Abbreviation used in this paper: HH = hypothalamic hamartoma.

Abstract

Hypothalamic hamartomas are rare lesions for which different classification schemes have been proposed. The authors report on an exceptionally large solid-cystic hamartoma that led to hydrocephalus, precocious puberty, and intractable gelastic seizures. They discuss potential mechanisms of the development of hypothalamic hamartomas.

Hypothalamic hamartomas are rare nonneoplastic lesions originating from the tuber cinereum or mammillary bodies. They often present in early childhood with either precocious puberty and/or medically refractory seizures. Gelastic seizures are the hallmark of these lesions, which have been shown to have intrinsic epileptogenicity. Most HHs are sporadic lesions and 10% are part of a multiple malformation syndrome. In 2 large series reported by Freeman et al.5 and Arita et al.1 the mean size of the HHs was 19 and 17.9 mm, respectively. Very few cases of giant HHs have been reported.6,7,10–12 We describe a case of a patient harboring an enormous solid-cystic HH, the size and extension of which seem unique in the literature and potentially raise further questions about the origin of these lesions.

Case Report

History and Examination

This 8-month-old boy presented with enlarged head circumference, precocious puberty, and delayed development. After fetal ultrasound detection of hydrocephalus at 20 weeks age of gestation, fetal MR imaging revealed a solid-cystic mass originating from the floor of the third ventricle, suggesting an HH. At referral, MR imaging revealed a huge solid-cystic HH broadly based on the tuberomammillary region and extending down to the lower clivus, with the cystic component displacing the brainstem and left cerebellar hemisphere.

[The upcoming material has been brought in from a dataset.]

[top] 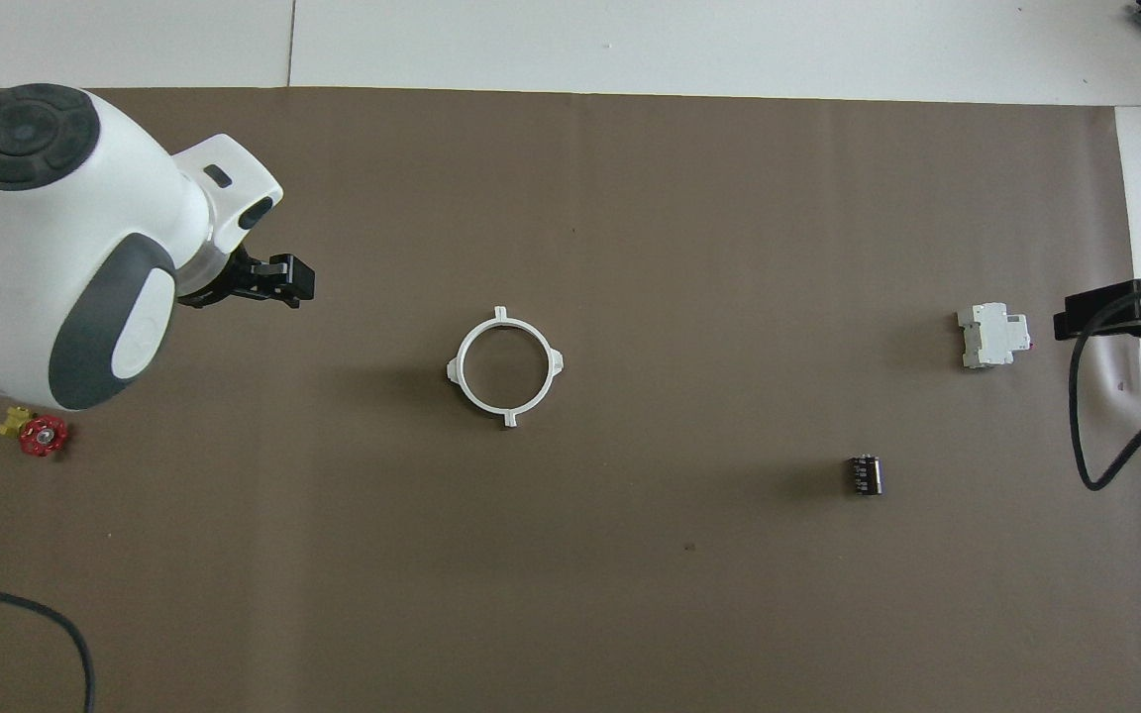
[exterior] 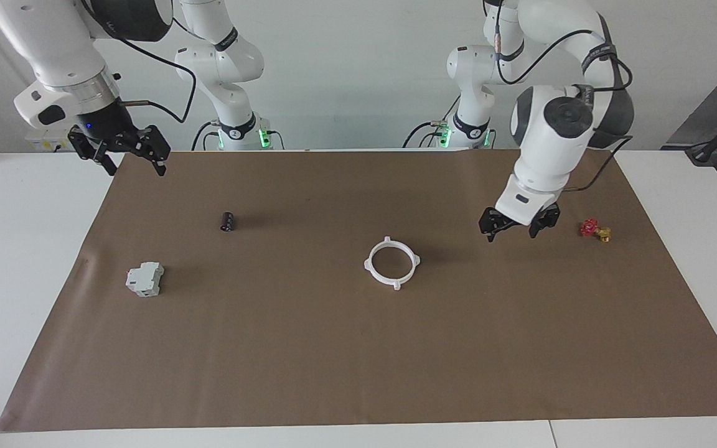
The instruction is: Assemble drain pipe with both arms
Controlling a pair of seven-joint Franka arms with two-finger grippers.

The dimension of the solid component was 2.7 × 4.5 cm (width × height). The cyst further extended through the posterior tentorial notch into the velum interpositum and both lateral ventricles with associated hydrocephalus (Figs. 1, 2A, and 3). Neither the solid nor cystic parts had increased disproportionally to brain growth up to the time of referral.

Fig. 1.
Fig. 1.

Axial T2-weighted MR images depicting the large cystic tumor component with space-occupying effect and compression of the left cerebellar hemisphere and dislocation of the brainstem. Also apparent is mild hydrocephalus with widening of the lateral ventricles and the third ventricle.

Fig. 2.
Fig. 2.

Coronal and sagittal T2-weighted MR images displaying the solid tumor part as mainly isointense to gray matter–appearing mass, located ventrally to the brainstem. A: Images at presentation showing compression of the distal aqueduct by the solid component of the hamartoma anteriorly and the cystic component posteriorly, causing mild hydrocephalus. B: Images obtained after the first partial resection, decompression of the aqueduct, and communication of the cyst through the solid part of the HH to the basal cisterns. C: Images obtained after second surgery demonstrating right posterior parts of the hamartoma still connected to the hypothalamus (asterisk). D: Images obtained after third transcallosal operation demonstrated a completed disconnection.

Fig. 3.
Fig. 3.

Sagittal postcontrast T1-weighted MR image. No enhancement is seen; the lesion is isointense to gray matter tissue.

Operation

We performed a transcallosal partial resection with the aim of decompressing the aqueduct and establishing communication of the cyst through the solid part of the HH to the basal cisterns (Figs. 2B and 4). The abducent nerves were found to be tightly adherent to the lesion. The resection and fenestration of the solid part were restricted to the median portion toward the foramen magnum. Because the patient did not have seizures, we did not attempt a disconnection. The treatment of hydrocephalus seemed successful and the precocious puberty was effectively treated with a gonadotropin-releasing hormone analog (leuprorelin acetate, Takeda Pharma).

Fig. 4.
Fig. 4.

Hematoxylin and eosin–stained sections of the HH showing dysplastic neurons clustering in nodular foci. Original magnification × 10 (left) and × 20 (right).

Second Operation

One year later, seizures developed that were refractory to medical treatment; the patient experienced frequent gelastic fits and a developmental delay. We decided to undertake a reoperation, transcallosally, with the objective now to disconnect the HH. The dorsal displacement of the brainstem and the hamartoma did not allow a safe total disconnection of the most posterior parts abutting the mammillary bodies (Fig. 2C), but a 50% decrease in seizure frequency was achieved immediately after disconnection. Two weeks after the second operation the boy developed hydrocephalus and a ventriculoperitoneal shunt was inserted.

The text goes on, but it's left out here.